Inflammatory molecules, including IL-6, inhibit HLA-DR and induce PD-L1 expression, suggesting that the high level of plasmatic IL-6 observed in COV patients may exacerbate the immune dysfunction of these patients. The amount of PD-L1 and HLA-DR molecules present on monocytes’ surface was quantified by flow cytometry, and we found that both COV and CUN patients showed a positive correlation between plasma level of IL-6 and the number of PD-L1 molecules (Figure 6e). On the other hand, comparing IL-6 plasma level with HLA-DR revealed that COV patients, but not CUN patients, showed a negative correlation between these two parameters (Figure 6e).
COV patients are characterized by lung fibrosis and activated macrophages.

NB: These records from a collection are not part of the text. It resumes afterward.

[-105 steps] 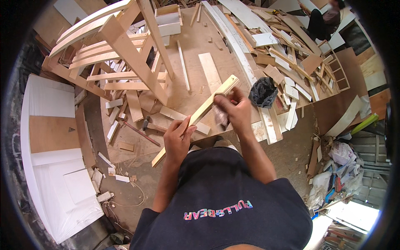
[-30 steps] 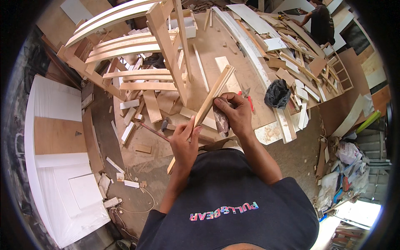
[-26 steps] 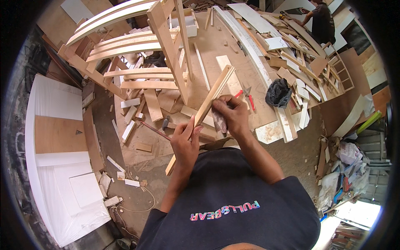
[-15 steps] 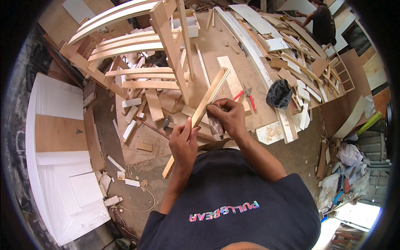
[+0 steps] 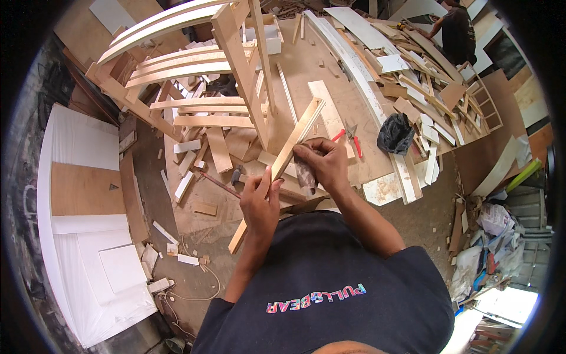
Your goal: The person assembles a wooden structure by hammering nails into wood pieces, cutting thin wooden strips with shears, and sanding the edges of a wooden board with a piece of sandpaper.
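Note:
My left hand (image 5: 259, 205) is closed round the middle of a long, narrow wooden strip (image 5: 303, 126), which slants up and away to the right in front of my body. My right hand (image 5: 328, 166) pinches a crumpled grey-brown sheet (image 5: 305, 177) beside the strip's right edge. Whether that sheet is cloth or sandpaper cannot be made out. Just beyond my right hand, red-handled cutters (image 5: 356, 144) lie with their jaws apart, next to a pale board (image 5: 332, 112). A hammer (image 5: 237, 175) rests to the left of my left hand, its head near several offcuts.
A slatted wooden frame (image 5: 239, 74) stands at the far left of the worktable. Long white boards (image 5: 359, 76) and heaped scrap wood (image 5: 407, 59) cover the right side, with a black plastic bag (image 5: 395, 133) nearby. Another person (image 5: 458, 35) works at the far right.
Both hands stay nearly in place on the strip and the crumpled sheet. Any shift is very slight.

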Motion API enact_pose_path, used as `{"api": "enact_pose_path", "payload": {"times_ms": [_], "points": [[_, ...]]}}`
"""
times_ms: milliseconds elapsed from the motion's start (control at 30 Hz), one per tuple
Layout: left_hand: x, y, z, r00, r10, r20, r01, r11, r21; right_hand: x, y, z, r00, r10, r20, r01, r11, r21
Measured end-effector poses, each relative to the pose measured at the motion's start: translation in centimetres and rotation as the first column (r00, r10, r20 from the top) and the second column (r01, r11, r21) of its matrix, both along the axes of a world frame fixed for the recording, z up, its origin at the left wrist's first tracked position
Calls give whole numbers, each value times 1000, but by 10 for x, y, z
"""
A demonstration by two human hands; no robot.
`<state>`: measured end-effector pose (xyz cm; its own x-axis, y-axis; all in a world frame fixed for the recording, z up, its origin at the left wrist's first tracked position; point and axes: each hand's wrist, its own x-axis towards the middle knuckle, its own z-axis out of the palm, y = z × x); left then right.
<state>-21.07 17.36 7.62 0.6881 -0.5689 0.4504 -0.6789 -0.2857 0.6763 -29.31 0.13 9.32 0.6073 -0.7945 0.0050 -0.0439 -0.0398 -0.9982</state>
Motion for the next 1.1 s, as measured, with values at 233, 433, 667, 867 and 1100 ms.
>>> {"api": "enact_pose_path", "payload": {"times_ms": [233,433,667,867,1100], "points": [[-4,-4,-3,1000,-19,-9,19,1000,-6,3,-7,-6,998,2,58,0,999,-46],[-11,-14,3,993,-8,-122,6,1000,-11,-3,-23,7,984,-121,132,114,992,55],[-11,-26,9,992,-39,-124,34,999,-42,-10,-35,13,988,-114,102,105,990,92],[-12,-35,7,986,-67,-150,61,997,-40,-12,-54,6,990,-95,100,85,992,95],[-12,-50,0,997,-41,-60,42,999,10,-14,-79,-3,990,-81,117,72,994,82]]}}
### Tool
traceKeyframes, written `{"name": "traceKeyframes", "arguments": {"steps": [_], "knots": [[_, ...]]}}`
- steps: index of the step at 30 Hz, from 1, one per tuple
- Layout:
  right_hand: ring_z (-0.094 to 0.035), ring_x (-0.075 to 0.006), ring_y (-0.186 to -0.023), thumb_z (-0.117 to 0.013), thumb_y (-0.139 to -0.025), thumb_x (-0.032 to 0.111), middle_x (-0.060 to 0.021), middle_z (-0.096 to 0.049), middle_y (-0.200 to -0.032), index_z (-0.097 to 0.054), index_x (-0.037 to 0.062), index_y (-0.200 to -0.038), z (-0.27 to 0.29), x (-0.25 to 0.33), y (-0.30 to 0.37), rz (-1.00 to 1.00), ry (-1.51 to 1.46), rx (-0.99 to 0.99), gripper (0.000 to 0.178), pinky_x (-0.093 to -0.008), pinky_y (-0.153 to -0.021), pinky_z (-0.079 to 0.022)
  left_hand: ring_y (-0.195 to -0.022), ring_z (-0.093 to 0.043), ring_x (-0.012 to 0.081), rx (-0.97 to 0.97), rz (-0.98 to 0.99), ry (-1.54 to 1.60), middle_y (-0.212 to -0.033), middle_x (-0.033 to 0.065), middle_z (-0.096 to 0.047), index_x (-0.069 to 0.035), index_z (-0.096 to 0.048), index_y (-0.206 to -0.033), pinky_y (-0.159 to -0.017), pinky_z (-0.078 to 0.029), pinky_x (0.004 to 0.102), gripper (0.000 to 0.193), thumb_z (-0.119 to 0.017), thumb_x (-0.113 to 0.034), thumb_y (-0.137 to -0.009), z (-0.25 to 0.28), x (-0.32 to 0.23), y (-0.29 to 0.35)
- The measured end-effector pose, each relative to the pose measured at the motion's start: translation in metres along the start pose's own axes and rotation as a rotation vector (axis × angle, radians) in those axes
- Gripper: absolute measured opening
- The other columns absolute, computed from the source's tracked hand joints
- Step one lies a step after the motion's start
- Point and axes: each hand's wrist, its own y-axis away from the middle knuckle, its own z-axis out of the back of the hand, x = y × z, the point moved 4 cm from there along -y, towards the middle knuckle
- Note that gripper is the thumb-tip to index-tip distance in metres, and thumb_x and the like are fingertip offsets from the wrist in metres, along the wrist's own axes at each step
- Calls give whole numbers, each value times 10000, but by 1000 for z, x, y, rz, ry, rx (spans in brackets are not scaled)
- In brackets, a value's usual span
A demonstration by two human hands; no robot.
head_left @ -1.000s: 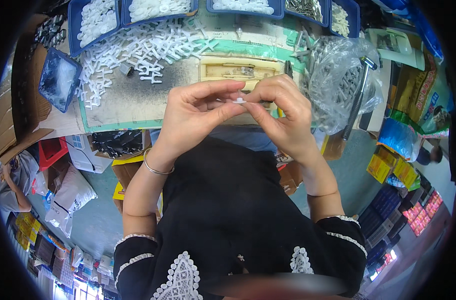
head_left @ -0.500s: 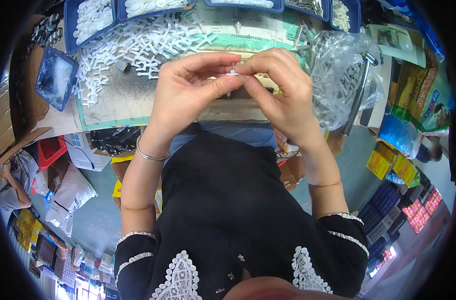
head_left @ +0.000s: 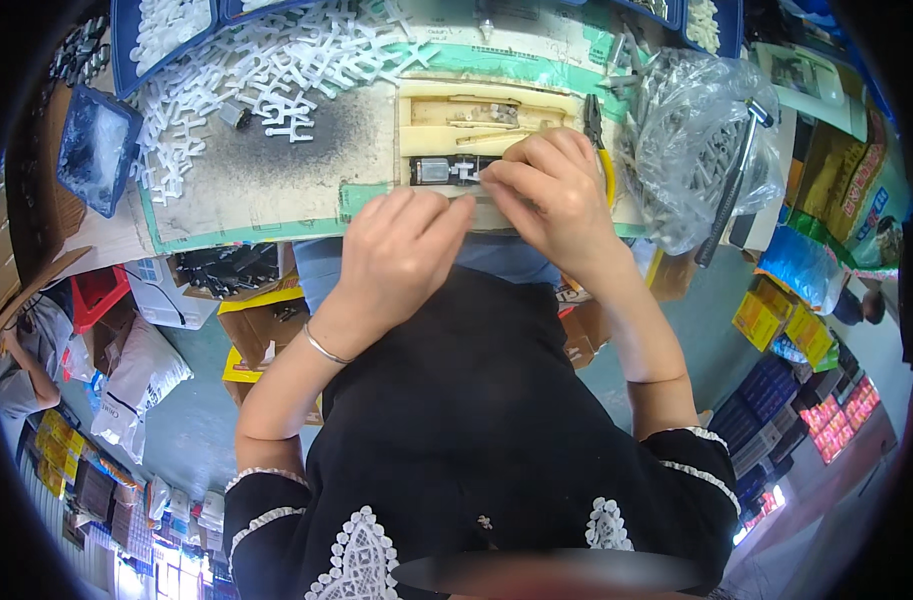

Given that COV patients are characterized by profound immune alterations detectable in the blood, we aimed in better characterizing the immune feature of lung microenvironment. We interrogated a public dataset containing Imaging Mass Cytometry (IMC) data performed on lung biopsies from patients who died because of severe SARS-CoV-2 infection, and we stratified patients as CUN and COV patients.
An increased deposition of collagen type I mediates lung fibrosis. We observed that COV had higher deposition of collagen type I if compared to CUN patients (Figure 7a-b). Moreover, COV displayed similar number of lung infiltrated macrophages if compared to CUN patients, as outlined by CD68 expression (Figure 7d), but higher expression of vimentin that co-localized with caspase 3. These observations could indicate that the activation of tissue macrophages is higher in lungs from COV than in CUN patients (Figure 7c-d, Supplementary Figure 8).